Grand Opera House was a theatre in Philadelphia, Pennsylvania, United States, located at the corner of Broad Street and Montgomery Avenue. It operated as both a legitimate theatre and a venue for vaudeville. In 1912 it was re-named Nixon's Grand Opera House after being acquired by theatre magnate Fred G. Nixon-Nirdlinger. At that point the theatre operated primarily as a venue for vaudeville. While still officially Nixon's Grand Opera House, it was often referred to as Nixon's Grand or Nixon's Grand Theatre in the 1920s. In 1930 its name was officially changed to Nixon's Grand Theatre when it was converted into a cinema leased to Fox Films. It operated as a movie theatre until 1940 when the theatre was mostly demolished.

==History==
Irvin R. Glazer stated in his 1994 book on Philadelphia theatres that the Grand Opera House (GOH) was the fourth largest theatre ever built in the city of Philadelphia and that it had a seating capacity of up to 4,000 people. Designed by architect George Plowman, it was built for its first owner, the Betz Brewing Company, in part as a home for Gustav Hinrichs's National Opera Company (NOC).

The GOH was officially opened on April 9, 1888, including a dedication speech given by Charles Emory Smith. The performance that night by the NOC was a production of Richard Wagner's Tannhäuser. The cast was led by tenor Eloi Sylva in the title role. Other cast members included Bertha Pierson as Elizabeth of Hungary, Frank Vetta as Hermann, Amanda Fabris as Venus, William Ludwig as Wolfram von Eschenbach, Charles Bassett as Walther von der Vogelweide, Joseph Pache as Heinrich der Schreiber, Alenzo Stoddard as Biterolf, George H. Broderick as Reinmar, and Attalie Claire as the Shepherd Boy.

The NOC was in residence at the GOH for annual summer seasons of opera from 1888 through 1896. During that time the company staged the first United States productions of several well known operas, including Cavalleria rusticana (September 9, 1891), L'amico Fritz (June 8, 1892, Les pêcheurs de perles (August 25, 1893), and Manon Lescaut (August 29, 1894). This production of Manon Lescaut was the first United States staging of an opera by Giacomo Puccini. On July 28, 1890, the NOC performed the world premiere of Hinrichs's opera Onti-Ora at the GOH.

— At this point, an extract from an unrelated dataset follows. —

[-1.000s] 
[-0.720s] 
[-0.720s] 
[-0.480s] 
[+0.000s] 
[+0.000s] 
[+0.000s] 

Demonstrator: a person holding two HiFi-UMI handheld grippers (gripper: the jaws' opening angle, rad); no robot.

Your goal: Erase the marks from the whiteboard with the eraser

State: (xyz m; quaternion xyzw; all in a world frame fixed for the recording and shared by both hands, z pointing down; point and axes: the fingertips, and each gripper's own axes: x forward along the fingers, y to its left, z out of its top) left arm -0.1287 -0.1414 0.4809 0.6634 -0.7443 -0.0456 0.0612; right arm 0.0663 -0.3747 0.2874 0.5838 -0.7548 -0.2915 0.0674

In April 1912 theatre magnate Fred G. Nixon-Nirdlinger and his partner Thomas M. Love signed a ten-year lease of the GOH, taking over from Stair & Hamlin. It was announced the following September that the theatre would undergo renovations and that its name would at a future date by modified to include the Nixon name. Thomas W. Lamb was hired to significantly remodel the theatre in 1913. It re-opened as Nixon's Grand Opera House (NGOH) on September 1, 1913, with Christie MacDonald as the featured performer.

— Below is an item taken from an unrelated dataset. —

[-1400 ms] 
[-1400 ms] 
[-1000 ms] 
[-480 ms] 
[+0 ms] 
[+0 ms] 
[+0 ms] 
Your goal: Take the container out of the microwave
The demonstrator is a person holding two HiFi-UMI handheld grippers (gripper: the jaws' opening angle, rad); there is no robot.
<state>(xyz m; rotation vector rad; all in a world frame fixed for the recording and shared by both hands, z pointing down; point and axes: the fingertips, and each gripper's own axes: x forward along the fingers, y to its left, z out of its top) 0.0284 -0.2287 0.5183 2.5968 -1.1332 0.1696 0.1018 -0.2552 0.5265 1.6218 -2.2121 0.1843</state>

Under Nixon, the NGOH operated simultaneously as both a vaudeville and film venue and was often referred to as Nixon's Grand or Nixon's Grand Theatre. Another significant remodel was undertaken by Hoffman-Henon in 1923. Some of the entertainers who performed at the theatre included Ethel Barrymore, Irene Rich, Lillian Russell, Sophie Tucker, and Eva Tanguay. In 1930 the NGOH was leased by the Fox Film Corporation, who converted the theatre into a cinema. It continued to operate as a movie theatre until 1940 when its structure was largely demolished, although its facade was left intact. The property was converted into a parking lot.